Structural modifications of cell wall
In response to pathogen attack, the plant cell wall also undergoes dynamic structural and chemical changes (Gorshkov et al. 2021). The major component of plant cell wall pectin is secreted in highly methylesterified form (Ren et al. 2019). Pectin methylesterase (PME)/ pectin esterases are the enzymes involved in the de-methylesterification and after this process cell wall become functional (Haas et al. 2021). The activity of PME is highly regulated by pectin methylesterase inhibitors (PMEI). The over expression of PMEI have been reported to reduce the activity of PME resulted in resistance of plant to pathogens (Wormit and Usadel, 2018). Increased activity of PME has been reported as susceptible factor in banana-Fusarium oxysporum interaction (Ma et al. 2013). In the present study, 3 DEGs encoding PMEI was up-regulated and 6 DEGs encoding PME was up-regulated (Table S10).
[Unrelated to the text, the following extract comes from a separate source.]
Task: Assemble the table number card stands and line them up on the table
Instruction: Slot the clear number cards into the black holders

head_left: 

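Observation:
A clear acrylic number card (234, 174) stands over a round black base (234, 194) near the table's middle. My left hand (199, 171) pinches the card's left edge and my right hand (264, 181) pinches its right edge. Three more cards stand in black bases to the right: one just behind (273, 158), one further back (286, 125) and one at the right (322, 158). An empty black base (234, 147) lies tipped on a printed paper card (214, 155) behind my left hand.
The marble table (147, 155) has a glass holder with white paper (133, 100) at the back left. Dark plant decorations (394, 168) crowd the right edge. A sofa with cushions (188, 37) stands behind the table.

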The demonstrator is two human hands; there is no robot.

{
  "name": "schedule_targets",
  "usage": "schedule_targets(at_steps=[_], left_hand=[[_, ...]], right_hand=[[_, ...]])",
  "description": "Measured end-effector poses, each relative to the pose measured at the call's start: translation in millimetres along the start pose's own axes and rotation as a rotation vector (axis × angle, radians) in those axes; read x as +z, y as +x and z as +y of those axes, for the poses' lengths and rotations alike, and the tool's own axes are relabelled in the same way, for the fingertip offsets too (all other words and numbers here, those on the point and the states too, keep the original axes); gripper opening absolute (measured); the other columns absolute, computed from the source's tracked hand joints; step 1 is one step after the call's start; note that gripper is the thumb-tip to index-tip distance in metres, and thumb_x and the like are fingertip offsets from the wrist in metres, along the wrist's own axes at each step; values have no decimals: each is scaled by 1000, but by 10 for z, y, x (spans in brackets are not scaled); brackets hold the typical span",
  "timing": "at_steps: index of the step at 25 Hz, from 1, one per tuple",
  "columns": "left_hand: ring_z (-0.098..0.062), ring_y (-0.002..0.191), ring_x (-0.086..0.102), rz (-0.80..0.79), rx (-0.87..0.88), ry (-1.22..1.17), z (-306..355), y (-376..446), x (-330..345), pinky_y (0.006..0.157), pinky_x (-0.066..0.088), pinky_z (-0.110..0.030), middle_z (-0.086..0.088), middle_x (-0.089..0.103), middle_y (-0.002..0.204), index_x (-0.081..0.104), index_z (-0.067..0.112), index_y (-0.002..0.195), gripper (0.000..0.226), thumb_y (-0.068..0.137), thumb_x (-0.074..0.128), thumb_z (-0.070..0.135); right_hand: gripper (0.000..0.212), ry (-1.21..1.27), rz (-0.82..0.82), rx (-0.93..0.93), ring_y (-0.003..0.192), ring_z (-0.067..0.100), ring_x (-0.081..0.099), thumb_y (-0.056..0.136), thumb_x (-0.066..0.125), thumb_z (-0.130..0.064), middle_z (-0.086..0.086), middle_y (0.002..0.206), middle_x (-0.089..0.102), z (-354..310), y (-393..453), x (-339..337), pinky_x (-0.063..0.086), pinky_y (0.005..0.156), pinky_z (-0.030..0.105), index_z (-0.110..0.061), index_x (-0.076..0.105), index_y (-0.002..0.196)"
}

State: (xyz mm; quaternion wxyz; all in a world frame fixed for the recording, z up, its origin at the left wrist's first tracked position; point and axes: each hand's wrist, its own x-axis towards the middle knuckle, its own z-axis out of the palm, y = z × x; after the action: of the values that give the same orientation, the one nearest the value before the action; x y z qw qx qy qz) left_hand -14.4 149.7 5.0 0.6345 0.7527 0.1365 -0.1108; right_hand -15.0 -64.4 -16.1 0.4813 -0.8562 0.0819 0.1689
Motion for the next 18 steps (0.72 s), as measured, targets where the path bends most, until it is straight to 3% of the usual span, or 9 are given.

The up-regulation of PME genes in present study, suggesting their roles as susceptible factors in saffron-Fusarium ocysporum R1 interaction. In wheat, the overexpression of PMEI has been reported to increases the pectin methyl esterification process and resistance against fungal pathogens Fusarium graminearum and Bipolaris sorokiniana (Vopli et al. 2011).
Further, the validation of RNA seq data was done. 20 genes were randomly selected for quantitative Real time PCR. The similar expression trend has been obtained in both the cases suggesting the reliability of the RNA seq data (Fig. 10).